- [TASK ITEM] Take the lines below between the one holding "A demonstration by" and the one holding "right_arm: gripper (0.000", inclusive, and copy them exactly. Add nothing.

- [DATASET EXTRACT]

##########

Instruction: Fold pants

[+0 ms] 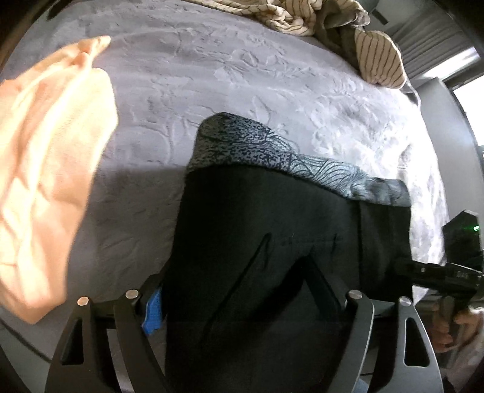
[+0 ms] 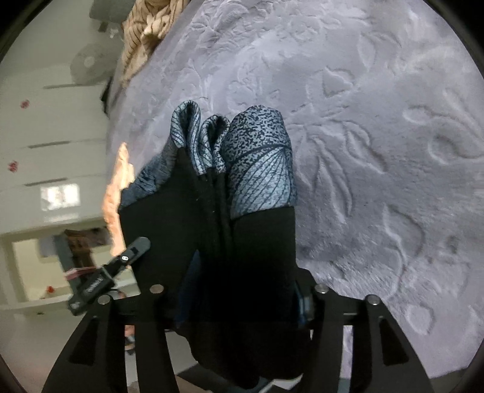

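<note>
The pants (image 1: 272, 229) are black with a blue-grey patterned band (image 1: 242, 145) at the far edge. They hang over the grey bed cover (image 1: 211, 75). My left gripper (image 1: 239, 299) is shut on the black cloth, which drapes over its fingers; a blue pad (image 1: 152, 314) shows at the left finger. In the right wrist view the pants (image 2: 236, 241) bunch in folds, patterned band (image 2: 260, 163) uppermost. My right gripper (image 2: 239, 305) is shut on the black cloth. The right gripper (image 1: 438, 275) also shows at the right edge of the left wrist view.
A peach garment (image 1: 51, 169) lies at the left of the bed. Striped cream bedding (image 1: 302, 15) is heaped at the far end. The bed's edge, white drawers (image 2: 45, 136) and a fan (image 2: 90, 63) show at left in the right wrist view.
</note>
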`<state>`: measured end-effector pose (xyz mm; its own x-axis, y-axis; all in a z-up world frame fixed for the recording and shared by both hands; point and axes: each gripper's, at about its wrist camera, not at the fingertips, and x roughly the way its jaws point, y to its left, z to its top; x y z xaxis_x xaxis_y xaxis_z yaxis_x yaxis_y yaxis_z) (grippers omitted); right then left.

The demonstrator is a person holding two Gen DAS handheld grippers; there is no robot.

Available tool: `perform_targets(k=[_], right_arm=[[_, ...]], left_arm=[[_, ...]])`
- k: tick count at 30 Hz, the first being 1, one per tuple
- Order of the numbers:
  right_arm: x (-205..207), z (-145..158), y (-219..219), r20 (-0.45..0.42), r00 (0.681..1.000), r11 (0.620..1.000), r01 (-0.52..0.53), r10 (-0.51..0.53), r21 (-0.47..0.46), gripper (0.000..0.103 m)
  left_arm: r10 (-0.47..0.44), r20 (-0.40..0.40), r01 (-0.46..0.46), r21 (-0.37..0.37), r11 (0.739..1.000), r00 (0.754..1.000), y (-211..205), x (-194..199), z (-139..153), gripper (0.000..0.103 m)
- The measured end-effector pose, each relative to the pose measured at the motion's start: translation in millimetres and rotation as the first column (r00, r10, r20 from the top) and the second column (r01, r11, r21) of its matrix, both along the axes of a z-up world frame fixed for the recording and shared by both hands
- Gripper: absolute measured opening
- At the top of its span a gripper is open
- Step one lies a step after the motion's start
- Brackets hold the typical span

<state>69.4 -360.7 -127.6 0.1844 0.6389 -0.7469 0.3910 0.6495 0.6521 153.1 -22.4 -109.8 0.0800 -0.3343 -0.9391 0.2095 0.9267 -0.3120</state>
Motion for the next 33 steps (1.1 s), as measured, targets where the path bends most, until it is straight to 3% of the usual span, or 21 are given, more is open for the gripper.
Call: perform_targets(k=[4,11,16,22,23,33], right_arm=[[4,19,9,-0.026,0.998,0.992,-0.052,0.049,-0.111,0.064],[-6,51,5,-0.008,0.999,0.970,-0.044,0.043,-0.241,0.066],[-15,69,5,0.020,0.999,0.957,-0.031,0.038,-0.290,0.071],[-19,83,23,0.030,0.997,0.924,-0.061,0.078,-0.377,0.077],[-19,84,26,0.028,0.996,0.917,-0.069,0.087,-0.392,0.082],[-21,98,55,0.062,0.994,0.875,-0.051,0.092,-0.481,0.087]], left_arm=[[-0.019,0.054,0.013,0.112,0.994,0.998,-3,-13,16,0.082],[-0.029,0.046,0.019,0.205,0.979,0.999,1,-35,33,0.082],[-0.053,0.027,0.046,0.216,0.975,0.998,5,-49,48,0.082],[-0.068,0.070,0.050,0.234,0.971,0.995,5,-57,65,0.082],[-0.069,0.074,0.050,0.235,0.971,0.995,4,-58,66,0.082],[-0.111,0.095,0.083,0.260,0.962,0.989,-10,-61,67,0.082]])
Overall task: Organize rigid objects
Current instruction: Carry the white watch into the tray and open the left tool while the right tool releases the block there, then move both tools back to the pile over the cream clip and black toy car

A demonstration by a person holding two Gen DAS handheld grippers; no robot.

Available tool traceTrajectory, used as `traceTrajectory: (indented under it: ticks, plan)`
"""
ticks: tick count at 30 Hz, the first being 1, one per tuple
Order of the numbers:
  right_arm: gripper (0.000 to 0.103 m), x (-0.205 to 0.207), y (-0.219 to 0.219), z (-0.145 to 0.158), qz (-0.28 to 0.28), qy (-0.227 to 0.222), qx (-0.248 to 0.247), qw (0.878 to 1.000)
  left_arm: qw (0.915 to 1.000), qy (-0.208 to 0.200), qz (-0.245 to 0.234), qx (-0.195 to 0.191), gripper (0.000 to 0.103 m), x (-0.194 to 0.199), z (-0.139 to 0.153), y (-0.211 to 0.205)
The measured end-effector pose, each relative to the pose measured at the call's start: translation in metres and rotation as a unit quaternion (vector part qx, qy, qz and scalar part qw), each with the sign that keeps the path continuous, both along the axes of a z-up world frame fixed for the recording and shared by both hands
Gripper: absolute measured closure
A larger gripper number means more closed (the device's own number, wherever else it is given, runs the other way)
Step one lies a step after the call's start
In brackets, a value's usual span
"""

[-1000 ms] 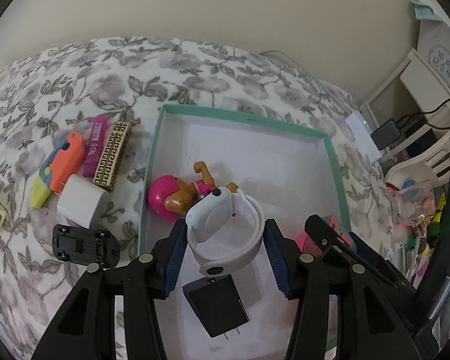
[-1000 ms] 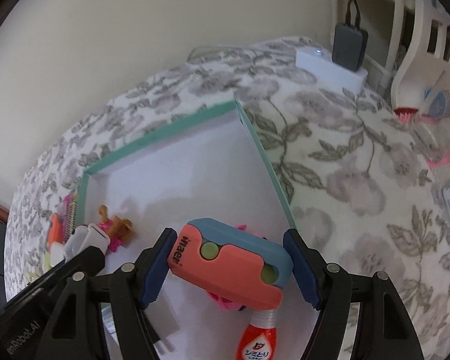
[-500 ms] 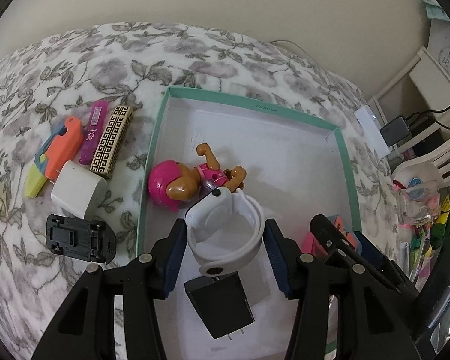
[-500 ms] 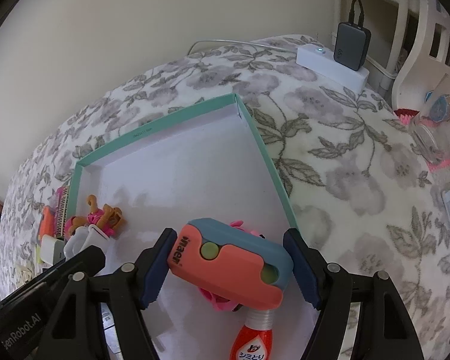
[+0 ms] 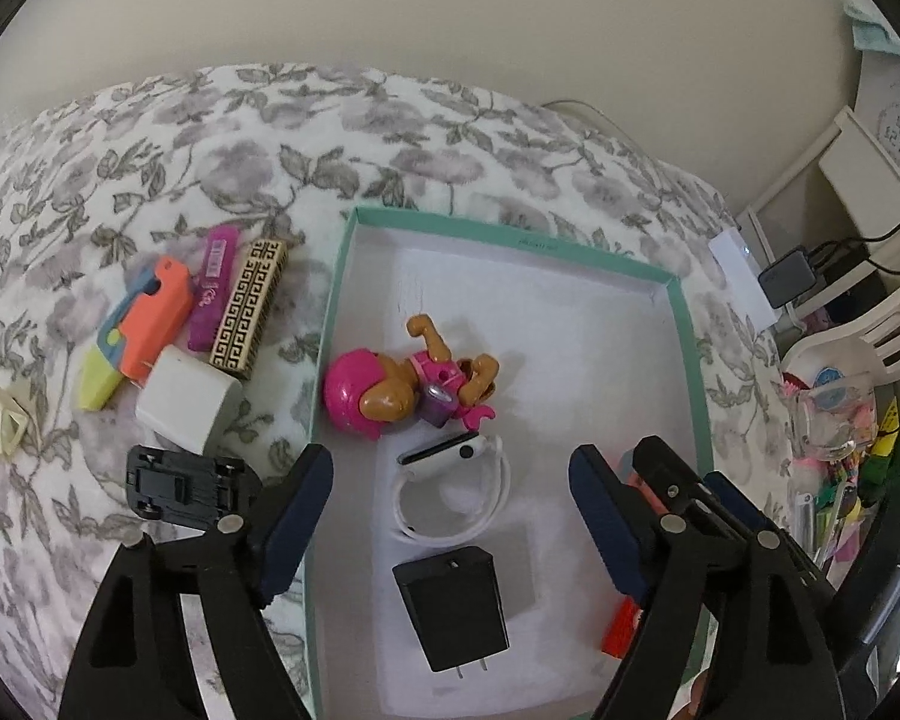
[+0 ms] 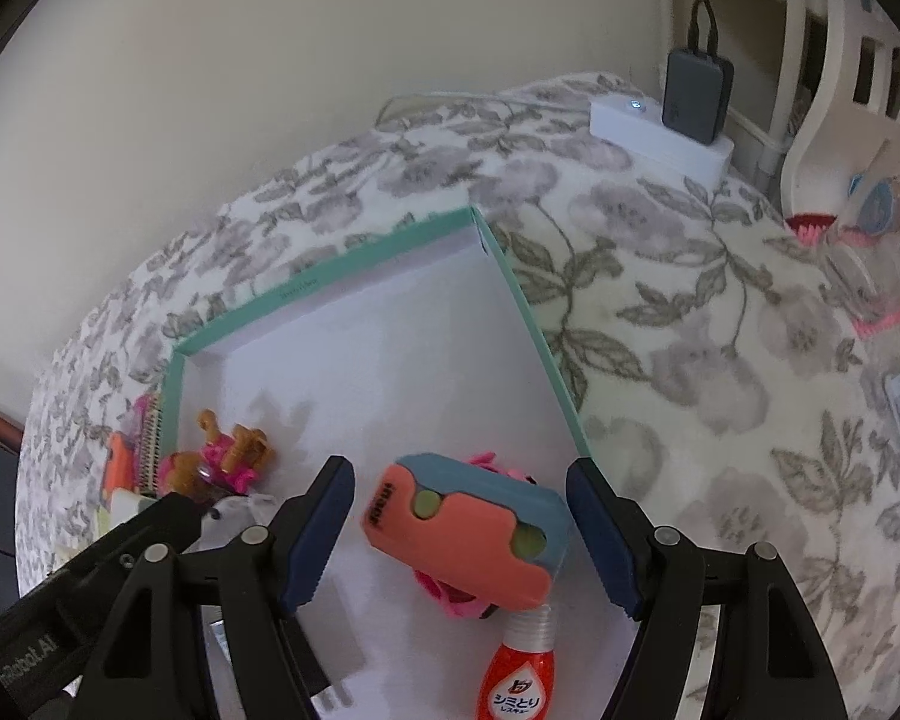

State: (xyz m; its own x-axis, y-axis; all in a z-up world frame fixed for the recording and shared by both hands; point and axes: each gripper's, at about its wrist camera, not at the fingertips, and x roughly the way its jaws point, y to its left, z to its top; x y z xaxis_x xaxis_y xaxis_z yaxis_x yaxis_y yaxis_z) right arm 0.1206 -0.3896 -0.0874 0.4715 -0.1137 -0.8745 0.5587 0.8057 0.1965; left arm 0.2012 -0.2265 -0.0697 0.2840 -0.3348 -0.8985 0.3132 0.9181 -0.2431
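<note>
Left gripper [image 5: 450, 516] jaws just sprung wide, dropping the white smartwatch [image 5: 450, 495] held a second ago onto the floor of the teal-rimmed box [image 5: 687, 360], between a pink toy figure [image 5: 402, 390] and one black charger [image 5: 453, 615]. Six items lined up left of the box on the floral bedspread [image 5: 270, 138], none blocking the jaws. Right gripper [image 6: 459, 534] jaws now apart, clear of the coral-and-blue cutter [image 6: 468, 534] lying between them above a red bottle [image 6: 516, 672].
</note>
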Motion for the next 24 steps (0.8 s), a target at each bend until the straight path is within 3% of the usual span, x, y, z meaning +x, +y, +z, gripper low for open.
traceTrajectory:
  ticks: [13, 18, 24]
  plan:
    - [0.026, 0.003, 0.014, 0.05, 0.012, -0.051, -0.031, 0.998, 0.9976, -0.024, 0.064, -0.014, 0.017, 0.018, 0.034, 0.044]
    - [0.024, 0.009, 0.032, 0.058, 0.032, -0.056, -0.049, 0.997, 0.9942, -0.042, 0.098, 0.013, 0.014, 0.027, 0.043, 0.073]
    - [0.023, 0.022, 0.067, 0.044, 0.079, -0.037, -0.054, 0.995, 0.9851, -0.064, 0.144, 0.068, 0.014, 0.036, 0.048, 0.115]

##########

- [FINISHED TASK]
A demonstration by a person holding two Gen DAS handheld grippers; no robot.

Available tool traceTrajectory, used as `traceTrajectory: (indented under it: ticks, plan)`
"""
ticks: tick count at 30 Hz, the first being 1, one per tuple
Order of the numbers:
  right_arm: gripper (0.000 to 0.103 m), x (-0.205 to 0.207), y (-0.219 to 0.219), z (-0.145 to 0.158), qz (-0.28 to 0.28), qy (-0.227 to 0.222), qx (-0.248 to 0.247), qw (0.878 to 1.000)

No more output will be given for this exercise.